▸ Your objective
Write down each entry precisely as given.

▸ Exercise input
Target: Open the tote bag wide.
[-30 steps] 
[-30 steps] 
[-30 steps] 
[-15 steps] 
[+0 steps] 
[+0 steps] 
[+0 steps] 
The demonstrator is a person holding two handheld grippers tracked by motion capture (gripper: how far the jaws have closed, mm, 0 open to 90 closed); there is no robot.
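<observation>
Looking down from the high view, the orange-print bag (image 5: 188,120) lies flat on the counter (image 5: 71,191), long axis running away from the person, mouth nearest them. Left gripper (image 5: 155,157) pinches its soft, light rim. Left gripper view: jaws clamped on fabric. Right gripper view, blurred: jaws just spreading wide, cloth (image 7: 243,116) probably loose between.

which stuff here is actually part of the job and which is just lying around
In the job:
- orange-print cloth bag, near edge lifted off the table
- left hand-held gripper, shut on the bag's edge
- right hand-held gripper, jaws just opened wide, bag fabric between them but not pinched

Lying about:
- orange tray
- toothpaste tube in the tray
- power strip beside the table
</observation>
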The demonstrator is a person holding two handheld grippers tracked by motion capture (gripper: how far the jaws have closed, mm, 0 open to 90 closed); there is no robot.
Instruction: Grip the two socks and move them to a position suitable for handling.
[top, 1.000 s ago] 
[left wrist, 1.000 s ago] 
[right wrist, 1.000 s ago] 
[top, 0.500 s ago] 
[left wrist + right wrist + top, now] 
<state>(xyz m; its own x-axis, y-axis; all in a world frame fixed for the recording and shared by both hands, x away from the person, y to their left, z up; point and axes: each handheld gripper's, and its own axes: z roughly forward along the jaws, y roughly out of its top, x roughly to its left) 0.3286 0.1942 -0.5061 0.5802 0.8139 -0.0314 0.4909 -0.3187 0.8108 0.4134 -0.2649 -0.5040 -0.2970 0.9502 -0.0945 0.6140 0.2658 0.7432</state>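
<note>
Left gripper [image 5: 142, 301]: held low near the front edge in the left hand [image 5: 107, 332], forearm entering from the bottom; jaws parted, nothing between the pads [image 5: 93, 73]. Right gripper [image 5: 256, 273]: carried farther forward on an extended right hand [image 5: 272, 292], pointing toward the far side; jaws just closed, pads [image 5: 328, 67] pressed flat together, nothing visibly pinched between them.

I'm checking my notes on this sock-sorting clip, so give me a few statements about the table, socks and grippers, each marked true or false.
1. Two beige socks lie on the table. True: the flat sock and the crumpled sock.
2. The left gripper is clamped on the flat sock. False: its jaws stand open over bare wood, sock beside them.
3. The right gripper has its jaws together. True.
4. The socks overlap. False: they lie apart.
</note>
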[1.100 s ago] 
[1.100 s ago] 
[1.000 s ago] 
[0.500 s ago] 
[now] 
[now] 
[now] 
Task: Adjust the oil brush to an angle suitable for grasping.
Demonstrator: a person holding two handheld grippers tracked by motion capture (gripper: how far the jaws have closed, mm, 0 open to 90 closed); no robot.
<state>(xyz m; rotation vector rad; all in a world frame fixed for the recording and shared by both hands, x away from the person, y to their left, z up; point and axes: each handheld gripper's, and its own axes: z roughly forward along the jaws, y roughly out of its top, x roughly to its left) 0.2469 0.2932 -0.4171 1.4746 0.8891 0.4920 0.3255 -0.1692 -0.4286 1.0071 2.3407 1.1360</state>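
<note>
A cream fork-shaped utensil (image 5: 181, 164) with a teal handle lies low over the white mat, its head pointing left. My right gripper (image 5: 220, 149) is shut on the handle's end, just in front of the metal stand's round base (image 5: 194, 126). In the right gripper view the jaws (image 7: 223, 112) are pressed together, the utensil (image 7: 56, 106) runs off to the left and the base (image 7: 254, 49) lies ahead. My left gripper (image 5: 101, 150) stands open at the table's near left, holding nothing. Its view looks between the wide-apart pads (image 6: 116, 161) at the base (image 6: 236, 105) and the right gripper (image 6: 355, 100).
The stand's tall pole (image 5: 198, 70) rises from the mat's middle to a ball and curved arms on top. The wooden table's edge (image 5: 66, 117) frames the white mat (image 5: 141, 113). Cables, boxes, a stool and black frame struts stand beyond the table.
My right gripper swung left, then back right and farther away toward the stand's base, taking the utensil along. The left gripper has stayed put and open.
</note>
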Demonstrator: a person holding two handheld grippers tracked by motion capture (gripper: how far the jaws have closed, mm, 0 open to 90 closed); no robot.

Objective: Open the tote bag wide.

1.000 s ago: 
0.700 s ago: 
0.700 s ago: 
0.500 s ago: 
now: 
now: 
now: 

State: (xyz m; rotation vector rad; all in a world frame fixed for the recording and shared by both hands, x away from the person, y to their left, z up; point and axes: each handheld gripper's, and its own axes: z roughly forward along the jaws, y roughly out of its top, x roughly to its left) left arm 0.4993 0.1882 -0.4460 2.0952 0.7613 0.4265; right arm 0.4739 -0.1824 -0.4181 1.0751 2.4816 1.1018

▸ Answer box
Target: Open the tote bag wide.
[-30 steps] 
[-30 steps] 
[-30 steps] 
[-15 steps] 
[+0 steps] 
[+0 steps] 
[+0 steps] 
The demonstrator is a person holding two handheld grippers tracked by motion capture (gripper: how far the jaws have closed, mm, 0 open to 90 closed); there is no robot.
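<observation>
Looking down from the high view, the orange-print bag (image 5: 188,120) lies flat on the counter (image 5: 71,191), long axis running away from the person, mouth nearest them. Left gripper (image 5: 155,157) pinches its soft, light rim. Left gripper view: jaws clamped on fabric. Right gripper view, blurred: jaws just spreading wide, cloth (image 7: 243,116) probably loose between.

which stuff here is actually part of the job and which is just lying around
In the job:
- orange-print cloth bag, near edge lifted off the table
- left hand-held gripper, shut on the bag's edge
- right hand-held gripper, jaws just opened wide, bag fabric between them but not pinched

Lying about:
- orange tray
- toothpaste tube in the tray
- power strip beside the table
</observation>
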The demonstrator is a person holding two handheld grippers tracked by motion capture (gripper: how far the jaws have closed, mm, 0 open to 90 closed); there is no robot.
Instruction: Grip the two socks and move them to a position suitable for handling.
[top, 1.000 s ago] 
[left wrist, 1.000 s ago] 
[right wrist, 1.000 s ago] 
[top, 0.500 s ago] 
[left wrist + right wrist + top, now] 
<state>(xyz m; its own x-axis, y-axis; all in a world frame fixed for the recording and shared by both hands, x away from the person, y to their left, z up; point and axes: each handheld gripper's, and its own axes: z roughly forward along the jaws, y roughly out of its top, x roughly to its left) 0.3286 0.1942 -0.5061 0.5802 0.8139 -0.0314 0.4909 -0.3187 0.8108 0.4134 -0.2649 -0.5040 -0.2970 0.9502 -0.0945 0.6140 0.2658 0.7432</state>
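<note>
Left gripper [image 5: 142, 301]: held low near the front edge in the left hand [image 5: 107, 332], forearm entering from the bottom; jaws parted, nothing between the pads [image 5: 93, 73]. Right gripper [image 5: 256, 273]: carried farther forward on an extended right hand [image 5: 272, 292], pointing toward the far side; jaws just closed, pads [image 5: 328, 67] pressed flat together, nothing visibly pinched between them.

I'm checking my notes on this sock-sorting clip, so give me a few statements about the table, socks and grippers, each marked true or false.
1. Two beige socks lie on the table. True: the flat sock and the crumpled sock.
2. The left gripper is clamped on the flat sock. False: its jaws stand open over bare wood, sock beside them.
3. The right gripper has its jaws together. True.
4. The socks overlap. False: they lie apart.
</note>
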[1.100 s ago] 
[1.100 s ago] 
[1.000 s ago] 
[0.500 s ago] 
[now] 
[now] 
[now] 
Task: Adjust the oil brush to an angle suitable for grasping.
Demonstrator: a person holding two handheld grippers tracked by motion capture (gripper: how far the jaws have closed, mm, 0 open to 90 closed); no robot.
<state>(xyz m; rotation vector rad; all in a world frame fixed for the recording and shared by both hands, x away from the person, y to their left, z up; point and axes: each handheld gripper's, and its own axes: z roughly forward along the jaws, y roughly out of its top, x roughly to its left) 0.2469 0.2932 -0.4171 1.4746 0.8891 0.4920 0.3255 -0.1692 -0.4286 1.0071 2.3407 1.1360</state>
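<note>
A cream fork-shaped utensil (image 5: 181, 164) with a teal handle lies low over the white mat, its head pointing left. My right gripper (image 5: 220, 149) is shut on the handle's end, just in front of the metal stand's round base (image 5: 194, 126). In the right gripper view the jaws (image 7: 223, 112) are pressed together, the utensil (image 7: 56, 106) runs off to the left and the base (image 7: 254, 49) lies ahead. My left gripper (image 5: 101, 150) stands open at the table's near left, holding nothing. Its view looks between the wide-apart pads (image 6: 116, 161) at the base (image 6: 236, 105) and the right gripper (image 6: 355, 100).
The stand's tall pole (image 5: 198, 70) rises from the mat's middle to a ball and curved arms on top. The wooden table's edge (image 5: 66, 117) frames the white mat (image 5: 141, 113). Cables, boxes, a stool and black frame struts stand beyond the table.
My right gripper swung left, then back right and farther away toward the stand's base, taking the utensil along. The left gripper has stayed put and open.
</note>
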Demonstrator: a person holding two handheld grippers tracked by motion capture (gripper: how far the jaws have closed, mm, 0 open to 90 closed); no robot.

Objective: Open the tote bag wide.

1.000 s ago: 
0.700 s ago: 
0.700 s ago: 
0.500 s ago: 
now: 
now: 
now: 

State: (xyz m; rotation vector rad; all in a world frame fixed for the recording and shared by both hands, x away from the person, y to their left, z up; point and axes: each handheld gripper's, and its own axes: z roughly forward along the jaws, y roughly out of its top, x roughly to its left) left arm 0.4993 0.1882 -0.4460 2.0952 0.7613 0.4265; right arm 0.4739 -0.1824 -0.4181 1.0751 2.4816 1.1018

The answer was given in full.